#### [Instructions to follow]
Could you write out the lines below exactly, beginning with the first and finishing with the one that contains "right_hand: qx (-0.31"?

##############################

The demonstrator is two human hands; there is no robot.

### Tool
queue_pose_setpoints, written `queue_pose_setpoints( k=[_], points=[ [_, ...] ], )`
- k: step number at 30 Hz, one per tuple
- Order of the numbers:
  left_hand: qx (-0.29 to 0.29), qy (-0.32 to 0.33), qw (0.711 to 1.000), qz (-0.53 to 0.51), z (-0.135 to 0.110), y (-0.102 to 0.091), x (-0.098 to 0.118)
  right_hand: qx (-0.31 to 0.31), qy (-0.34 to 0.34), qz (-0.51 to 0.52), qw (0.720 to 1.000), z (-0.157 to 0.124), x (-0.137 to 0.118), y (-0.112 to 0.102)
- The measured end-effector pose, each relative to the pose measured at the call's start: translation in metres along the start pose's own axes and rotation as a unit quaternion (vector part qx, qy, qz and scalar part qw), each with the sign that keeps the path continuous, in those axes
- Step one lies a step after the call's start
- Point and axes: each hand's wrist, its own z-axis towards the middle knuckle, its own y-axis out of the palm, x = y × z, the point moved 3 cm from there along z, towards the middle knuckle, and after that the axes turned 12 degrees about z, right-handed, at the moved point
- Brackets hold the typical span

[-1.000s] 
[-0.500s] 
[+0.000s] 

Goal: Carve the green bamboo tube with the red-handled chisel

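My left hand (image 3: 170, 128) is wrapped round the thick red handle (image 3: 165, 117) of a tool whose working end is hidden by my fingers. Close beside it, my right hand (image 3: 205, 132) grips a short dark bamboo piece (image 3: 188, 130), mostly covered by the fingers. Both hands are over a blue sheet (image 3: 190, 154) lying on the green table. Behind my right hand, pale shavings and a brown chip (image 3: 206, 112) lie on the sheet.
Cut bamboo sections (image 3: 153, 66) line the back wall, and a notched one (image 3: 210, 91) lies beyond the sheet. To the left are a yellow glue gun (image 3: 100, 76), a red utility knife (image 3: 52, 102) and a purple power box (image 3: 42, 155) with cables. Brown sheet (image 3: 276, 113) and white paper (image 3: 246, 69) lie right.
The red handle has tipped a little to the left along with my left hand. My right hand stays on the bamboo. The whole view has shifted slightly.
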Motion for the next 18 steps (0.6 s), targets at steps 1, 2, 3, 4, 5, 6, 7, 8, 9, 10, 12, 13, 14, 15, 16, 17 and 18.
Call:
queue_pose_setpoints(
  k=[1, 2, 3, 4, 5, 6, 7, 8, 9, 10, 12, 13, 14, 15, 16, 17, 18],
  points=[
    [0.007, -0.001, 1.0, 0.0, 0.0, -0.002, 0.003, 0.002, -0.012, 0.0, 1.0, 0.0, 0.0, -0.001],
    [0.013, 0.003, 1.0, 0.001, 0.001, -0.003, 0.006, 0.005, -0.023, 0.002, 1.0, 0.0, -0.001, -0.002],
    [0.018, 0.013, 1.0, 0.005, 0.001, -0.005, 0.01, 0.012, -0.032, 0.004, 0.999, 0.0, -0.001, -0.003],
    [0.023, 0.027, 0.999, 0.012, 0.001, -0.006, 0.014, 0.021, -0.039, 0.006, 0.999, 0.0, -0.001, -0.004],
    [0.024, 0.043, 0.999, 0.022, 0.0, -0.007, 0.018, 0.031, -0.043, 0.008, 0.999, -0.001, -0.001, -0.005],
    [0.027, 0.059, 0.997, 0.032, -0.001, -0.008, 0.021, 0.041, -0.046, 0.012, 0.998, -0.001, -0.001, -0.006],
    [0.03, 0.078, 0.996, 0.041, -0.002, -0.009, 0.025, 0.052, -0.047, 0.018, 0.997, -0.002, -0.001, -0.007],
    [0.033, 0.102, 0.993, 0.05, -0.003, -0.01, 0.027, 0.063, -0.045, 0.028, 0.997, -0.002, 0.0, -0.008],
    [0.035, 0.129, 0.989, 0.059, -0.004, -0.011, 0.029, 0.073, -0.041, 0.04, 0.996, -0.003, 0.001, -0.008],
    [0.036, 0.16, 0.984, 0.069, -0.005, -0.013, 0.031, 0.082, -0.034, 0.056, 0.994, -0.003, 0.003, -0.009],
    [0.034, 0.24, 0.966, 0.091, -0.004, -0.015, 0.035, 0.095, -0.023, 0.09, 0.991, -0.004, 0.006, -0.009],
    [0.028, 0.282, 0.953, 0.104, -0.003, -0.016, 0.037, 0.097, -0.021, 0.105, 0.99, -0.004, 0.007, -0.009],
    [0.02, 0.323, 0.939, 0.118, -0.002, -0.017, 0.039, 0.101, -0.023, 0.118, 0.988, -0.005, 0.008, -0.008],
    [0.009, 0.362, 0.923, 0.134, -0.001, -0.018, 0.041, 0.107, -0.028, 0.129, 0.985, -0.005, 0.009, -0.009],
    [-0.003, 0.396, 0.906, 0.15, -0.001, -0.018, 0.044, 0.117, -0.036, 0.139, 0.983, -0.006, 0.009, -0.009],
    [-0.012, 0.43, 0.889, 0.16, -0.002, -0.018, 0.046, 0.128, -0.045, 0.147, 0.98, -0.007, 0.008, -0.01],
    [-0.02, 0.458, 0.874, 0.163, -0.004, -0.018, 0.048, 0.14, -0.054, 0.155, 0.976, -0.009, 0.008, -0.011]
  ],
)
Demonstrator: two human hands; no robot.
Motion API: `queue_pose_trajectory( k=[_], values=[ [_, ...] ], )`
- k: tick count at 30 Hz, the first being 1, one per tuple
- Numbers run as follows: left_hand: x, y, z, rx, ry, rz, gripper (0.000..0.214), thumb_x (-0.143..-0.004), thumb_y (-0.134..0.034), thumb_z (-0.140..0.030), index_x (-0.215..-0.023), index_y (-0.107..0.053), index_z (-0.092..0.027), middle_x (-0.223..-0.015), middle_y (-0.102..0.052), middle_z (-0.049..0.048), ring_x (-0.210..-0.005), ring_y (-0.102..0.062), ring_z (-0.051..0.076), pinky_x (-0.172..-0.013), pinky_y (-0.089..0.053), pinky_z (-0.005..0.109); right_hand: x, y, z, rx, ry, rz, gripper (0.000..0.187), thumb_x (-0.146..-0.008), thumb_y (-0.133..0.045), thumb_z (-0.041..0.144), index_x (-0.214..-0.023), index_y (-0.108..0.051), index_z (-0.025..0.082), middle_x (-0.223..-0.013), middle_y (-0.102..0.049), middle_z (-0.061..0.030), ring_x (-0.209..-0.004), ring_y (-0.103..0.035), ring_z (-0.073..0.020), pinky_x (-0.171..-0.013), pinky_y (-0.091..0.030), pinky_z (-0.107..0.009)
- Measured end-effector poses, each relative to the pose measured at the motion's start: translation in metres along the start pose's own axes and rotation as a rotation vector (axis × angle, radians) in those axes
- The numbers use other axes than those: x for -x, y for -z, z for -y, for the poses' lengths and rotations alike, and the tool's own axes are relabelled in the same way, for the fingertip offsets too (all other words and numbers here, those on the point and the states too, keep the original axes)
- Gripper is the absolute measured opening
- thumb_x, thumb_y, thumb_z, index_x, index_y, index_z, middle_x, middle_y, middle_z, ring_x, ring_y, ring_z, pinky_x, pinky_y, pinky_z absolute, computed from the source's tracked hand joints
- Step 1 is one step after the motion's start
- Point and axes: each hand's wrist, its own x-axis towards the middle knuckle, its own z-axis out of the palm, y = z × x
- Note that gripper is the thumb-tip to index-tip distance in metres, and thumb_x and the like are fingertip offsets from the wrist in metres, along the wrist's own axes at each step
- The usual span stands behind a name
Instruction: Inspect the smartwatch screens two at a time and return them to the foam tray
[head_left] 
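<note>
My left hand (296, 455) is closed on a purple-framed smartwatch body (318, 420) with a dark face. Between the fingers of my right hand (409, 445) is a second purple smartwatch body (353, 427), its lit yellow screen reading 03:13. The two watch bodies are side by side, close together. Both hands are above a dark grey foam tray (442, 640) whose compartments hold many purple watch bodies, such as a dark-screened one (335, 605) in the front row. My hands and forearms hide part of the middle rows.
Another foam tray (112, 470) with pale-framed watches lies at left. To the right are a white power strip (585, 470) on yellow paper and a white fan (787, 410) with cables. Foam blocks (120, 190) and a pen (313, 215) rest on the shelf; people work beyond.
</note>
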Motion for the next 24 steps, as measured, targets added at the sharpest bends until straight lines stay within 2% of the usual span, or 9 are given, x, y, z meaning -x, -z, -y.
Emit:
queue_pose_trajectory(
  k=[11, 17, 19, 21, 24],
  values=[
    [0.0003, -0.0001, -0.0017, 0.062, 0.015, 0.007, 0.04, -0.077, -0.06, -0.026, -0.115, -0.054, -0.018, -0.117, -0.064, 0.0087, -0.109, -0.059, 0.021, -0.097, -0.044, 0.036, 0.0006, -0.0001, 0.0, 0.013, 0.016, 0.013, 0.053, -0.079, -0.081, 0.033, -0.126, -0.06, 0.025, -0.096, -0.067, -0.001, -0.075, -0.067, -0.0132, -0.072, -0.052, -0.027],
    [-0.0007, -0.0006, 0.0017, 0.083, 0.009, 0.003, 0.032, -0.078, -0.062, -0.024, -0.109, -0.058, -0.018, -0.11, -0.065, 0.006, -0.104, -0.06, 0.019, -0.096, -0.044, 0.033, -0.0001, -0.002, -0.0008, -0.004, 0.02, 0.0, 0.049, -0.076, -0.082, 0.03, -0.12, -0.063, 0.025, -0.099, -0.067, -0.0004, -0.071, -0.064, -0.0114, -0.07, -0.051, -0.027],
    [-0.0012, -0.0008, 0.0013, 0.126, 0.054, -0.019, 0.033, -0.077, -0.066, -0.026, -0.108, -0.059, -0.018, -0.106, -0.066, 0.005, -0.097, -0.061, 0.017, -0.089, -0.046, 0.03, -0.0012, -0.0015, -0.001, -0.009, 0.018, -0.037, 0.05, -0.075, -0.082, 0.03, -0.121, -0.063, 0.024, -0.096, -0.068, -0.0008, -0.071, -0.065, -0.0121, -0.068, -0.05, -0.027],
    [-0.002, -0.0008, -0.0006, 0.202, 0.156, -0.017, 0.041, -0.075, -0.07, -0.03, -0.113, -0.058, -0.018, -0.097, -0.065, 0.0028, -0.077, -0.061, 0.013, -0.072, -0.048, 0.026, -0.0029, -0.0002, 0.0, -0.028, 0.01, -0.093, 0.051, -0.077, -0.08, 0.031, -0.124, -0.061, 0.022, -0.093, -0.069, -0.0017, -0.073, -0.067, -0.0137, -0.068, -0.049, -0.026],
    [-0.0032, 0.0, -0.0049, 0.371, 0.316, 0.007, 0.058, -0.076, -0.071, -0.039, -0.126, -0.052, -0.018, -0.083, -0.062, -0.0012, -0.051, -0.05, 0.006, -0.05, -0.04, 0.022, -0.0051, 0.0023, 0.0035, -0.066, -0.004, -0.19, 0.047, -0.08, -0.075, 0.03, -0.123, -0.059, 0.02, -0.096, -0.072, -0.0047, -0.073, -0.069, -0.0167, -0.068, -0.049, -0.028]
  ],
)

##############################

#### [Output for this exercise]
The demonstrator is two human hands; there is no robot.

### Tool
queue_pose_setpoints, written `queue_pose_setpoints( k=[_], points=[ [_, ...] ], )`
- k: step number at 30 Hz, one per tuple
- Order of the numbers:
  left_hand: qx (-0.29 to 0.29), qy (-0.32 to 0.33), qw (0.711 to 1.000), qz (-0.53 to 0.51), z (-0.135 to 0.110), y (-0.102 to 0.091), x (-0.098 to 0.118)
  right_hand: qx (-0.31 to 0.31), qy (-0.34 to 0.34), qz (-0.51 to 0.52), qw (0.720 to 1.000), z (-0.157 to 0.124), x (-0.137 to 0.118), y (-0.112 to 0.102)

The exercise requires no additional output.